この東京電力の土木グループの報告に対して、武藤東京電力原子力・立地副本部長の答は、「すぐに津波対策をとろう」ではなく「研究をやろう」であった。その流れは、2009~2011年度に電力会社などが研究し、「津波評価技術」を新しいものにする。それに基づいて原発の見直しをし、その最終報告を保安院に出す、このため各方面の有力者に根回しをする、というものであった。「要するに、東京電力は報告書を先送りにして、何も対策しなかった」のである。本書はこれを「費用も労力もかかる津波対策を避けたい。そのためにこの計算結果(津波の高さ15.7メートル:評者註)を秘密にした東京電力は、土木学会の委員会を操って、新しい『津波評価技術』をつくろうとしていた。津波対策なしで原発見直しの最終報告が認められることを、東京電力は目論んでいたのではないか」と批判するが、この恐るべき怠慢と不作為が、3・11大津波と重大な原発事故まで続くことになる。
そして2011年3月の大震災直前、平安時代の貞観津波(869年)等の調査研究を踏まえた「長期評価」の改訂(第二版)が発表されるときに、地震本部事務局と東京電力は秘密裏に会議を持ち(3月3日)、その内容の書き換えを要求し、「そのため『長期計画』第二版の承認を三月の委員会(大津波2日前の地震調査委員会)では見送ることにした」という経過がある。その緊迫した状況は本書を読んでいただきたいが、事務局は最終的に「長期評価」第二版に「また貞観地震の地震動について・・・判断するのに適切なデータが十分でないため、さらなる調査研究が必要である」という文章を追加し書き換えた。つまり貞観地震の強い揺れの程度がわからないから、福島第一原発で備えなければならない揺れの強さは分からない、という訳である。結局この直後に3・11大津波が来たことにより、第二版は発表されないまま、闇に葬られた。
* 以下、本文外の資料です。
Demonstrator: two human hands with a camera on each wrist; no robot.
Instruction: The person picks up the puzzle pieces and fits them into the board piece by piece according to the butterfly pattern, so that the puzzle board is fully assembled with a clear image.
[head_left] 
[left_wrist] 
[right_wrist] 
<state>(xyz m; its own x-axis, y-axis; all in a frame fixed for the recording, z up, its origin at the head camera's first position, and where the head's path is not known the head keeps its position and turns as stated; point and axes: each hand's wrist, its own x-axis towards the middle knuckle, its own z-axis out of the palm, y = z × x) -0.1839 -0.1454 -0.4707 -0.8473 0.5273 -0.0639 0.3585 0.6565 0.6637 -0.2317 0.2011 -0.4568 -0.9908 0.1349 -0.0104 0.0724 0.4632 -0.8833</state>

本書は、「3・11の後、地震対策本部は、想定どおりの地震が起こったという委員の声を黙らせて、想定外の地震だと発表した。地震は想定できていたが、その発表が遅れたと言えば、事務局に非難が集中しただろう。/想定していた地震の警告は、3・11に間に合わなかった。警告を遅らせたのは、事務局と東京電力との秘密会合のためだった」ということを暴露する。東京電力は、かくして9年前の「長期評価」で警告された津波地震の際には、ウソで保安院をだまして津波計算から逃れ、第二版の内容に対してはまたもやその一部の書き換えを要求した。
以上の経緯を振り返って本書は痛恨の反省を述べる。
「もし三月に『長期評価』第二版を承認し、発表していれば──その翌日(大津波の前日)の朝刊に警告が出て、多くの人々の命が救えただろう。/貞観地震の警告が出る一歩手前であったことを、事務局は隠した。事務局と東京電力との秘密会合も隠した。/秘密の書き換えも隠した。このため事務局の責任、警告を遅らせた責任は、追及されることはなかったのだ」。
「東京電力と地震本部事務局とが秘密会合を開いたために、貞観地震の警告が間に合わなかった──。もし、秘密会合がなかったならば、と私は想像せずにいられない。/もし、3・11大津波の二日前の委員会の議題に『長期評価』第二版が入っていたならば、と。/もし、前日の朝刊で、陸の奥まで襲う津波への警告が伝えられていたならば、と」。
今更ながらであるが、今こそ読まれるべき書であろう。(R)
(追記)なお本書には、この経緯の裏で暗躍していた「原子力ムラの相関図」(弁護士河合弘之による)が載せられていて参考になる。そして河合によれば、その特徴は政官業が絡み合うコングロマリットのようなものとされ、しかもムラの住人が入れ替わる。ただ住人が入れ替わっても、ムラの根底には変わらないものがある。それは、原発を推進しなくてはいけないという空気、組織としての慣性、「今だけカネだけ自分の会社だけ」という意識であると的確に指摘されている。